Mais n’oublions pas que le voyage de presse reste bel et bien un fabuleux outil, pour montrer au monde entier aux français, les délices d’une destination, qu’elle soit connue ou non. Promouvoir des coins méconnus, faire découvrir un musée sous un angle particulier, susciter l’intérêt, l’émotion, tel est le but d’un tel projet. Cela reste peut-être un travail avec des points positifs et négatifs, mais l’on en retient au final un article, le précieux, qui vous incitera peut-être, à tenter l’aventure et à la transmettre. Car oui, avant le bouche à oreille, c’est une véritable source d’inspiration que l’on trouve dans les magazines et derrière cela se cache toute une démarche presque laborieuse. Mais si le résultat est là, ce sont des petits paradis sortis à la lumière du jour, qui raviront vous et moi.
* l’auteur de cet article ne doit pas être tenu responsable de votre manque de second degré. Merci.
Très drôle et très juste. J’ai bombardé de questions les responsables de mon premier voyage de presse. Novice, j’ai regardé avec des yeux ronds les journalistes qui semblaient sauter d’un VP à un autre.
La remarque sur le « filtre Instagram » posé sur le regard est parfaite, c’était mon impression tout au long du voyage. Je manquais de ces moments de solitude, d’ennui, ces petits moments dérisoires, aléatoires, qui construisent pourtant notre regard en voyage.
NowMadNow
C’est drôle à lire car j’ai été formé à créer des VP et l’équation parfaite était à l’époque (il y a 10 ans) : tout montrer et laisser respirer… Il semblerait que le laisser respirer ne soit plus de mise.

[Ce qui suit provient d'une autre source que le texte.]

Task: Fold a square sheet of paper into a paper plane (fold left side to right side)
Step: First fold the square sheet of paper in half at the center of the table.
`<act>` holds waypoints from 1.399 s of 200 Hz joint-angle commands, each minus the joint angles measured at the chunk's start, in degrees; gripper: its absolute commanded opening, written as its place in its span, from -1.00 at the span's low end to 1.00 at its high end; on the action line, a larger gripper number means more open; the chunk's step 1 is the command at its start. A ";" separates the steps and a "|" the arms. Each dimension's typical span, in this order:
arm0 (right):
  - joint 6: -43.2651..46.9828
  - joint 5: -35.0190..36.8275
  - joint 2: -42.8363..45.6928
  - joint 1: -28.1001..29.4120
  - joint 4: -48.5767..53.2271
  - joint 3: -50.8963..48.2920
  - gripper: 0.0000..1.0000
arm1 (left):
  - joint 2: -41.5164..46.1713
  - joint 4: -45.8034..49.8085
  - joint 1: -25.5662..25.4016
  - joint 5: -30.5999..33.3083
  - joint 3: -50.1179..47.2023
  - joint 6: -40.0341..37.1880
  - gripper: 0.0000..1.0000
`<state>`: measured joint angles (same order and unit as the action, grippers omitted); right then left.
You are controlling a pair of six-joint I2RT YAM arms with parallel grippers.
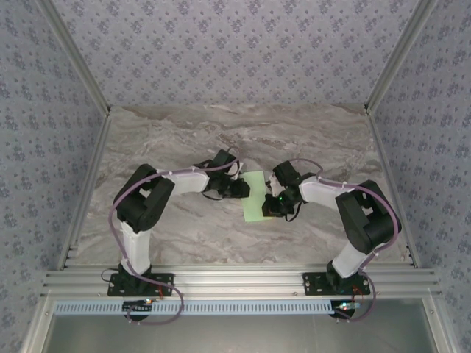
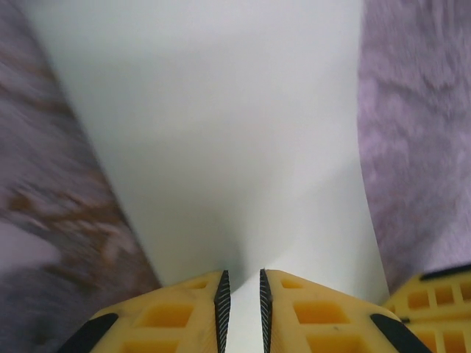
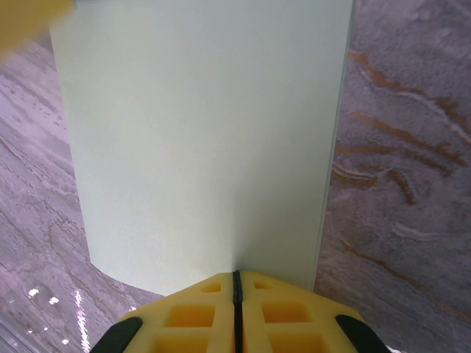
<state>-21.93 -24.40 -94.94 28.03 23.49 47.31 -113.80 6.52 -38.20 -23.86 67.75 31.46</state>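
Note:
The square sheet of paper (image 1: 255, 195) lies at the table's middle as a pale mint-green strip, taller than wide, between both grippers. My left gripper (image 1: 240, 188) is at its left edge. In the left wrist view its jaws stand a narrow gap apart, and the paper (image 2: 221, 132) bends up into that gap (image 2: 242, 273). My right gripper (image 1: 277, 207) is at the strip's right side, jaws shut (image 3: 237, 273) where a faint ridge in the paper (image 3: 206, 132) meets the tips. Two layered edges show along one side (image 3: 333, 147); the opposite side curves loosely.
The marble tabletop (image 1: 184, 140) lies bare around the paper. Patterned walls and aluminium frame rails (image 1: 235, 279) close in the cell. The right gripper's yellow fingers (image 2: 434, 294) sit close beside the left gripper's.

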 commanded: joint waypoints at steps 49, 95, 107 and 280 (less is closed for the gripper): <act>1.15 9.22 -2.97 -0.38 6.62 -3.50 -0.85 | -4.10 1.49 6.76 3.92 7.11 -1.98 -0.57; 0.85 8.86 -3.27 -0.31 6.20 -3.00 -0.85 | 6.70 -3.89 5.31 0.84 -1.55 -0.51 -0.56; 0.75 8.89 -3.36 -0.31 6.13 -2.78 -0.85 | 7.61 -4.82 4.44 -0.69 -2.76 -0.07 -0.57; 1.11 10.16 -3.61 0.10 7.40 -3.45 -0.85 | -10.87 -1.86 6.31 7.62 10.31 -0.68 -0.58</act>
<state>-21.52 -24.18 -94.94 28.16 23.24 47.20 -119.94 4.49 -35.42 -24.29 75.16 32.16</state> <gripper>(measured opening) 0.076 0.208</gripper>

(je n’ai jamais eu à en créer pour des groupes, seulement pour des journalistes qui m’ont toujours semblé un peu perdu vu où j’ai travaillé).
« Le tout montrer et le laisser respirer » est une équation assez difficile à mon sens. Mais le but premier de cet article était de montrer qu’un VP n’est pas synonyme de vacances (comme l’entourage le fait souvent remarquer), que l’on soit journaliste ou attaché de presse.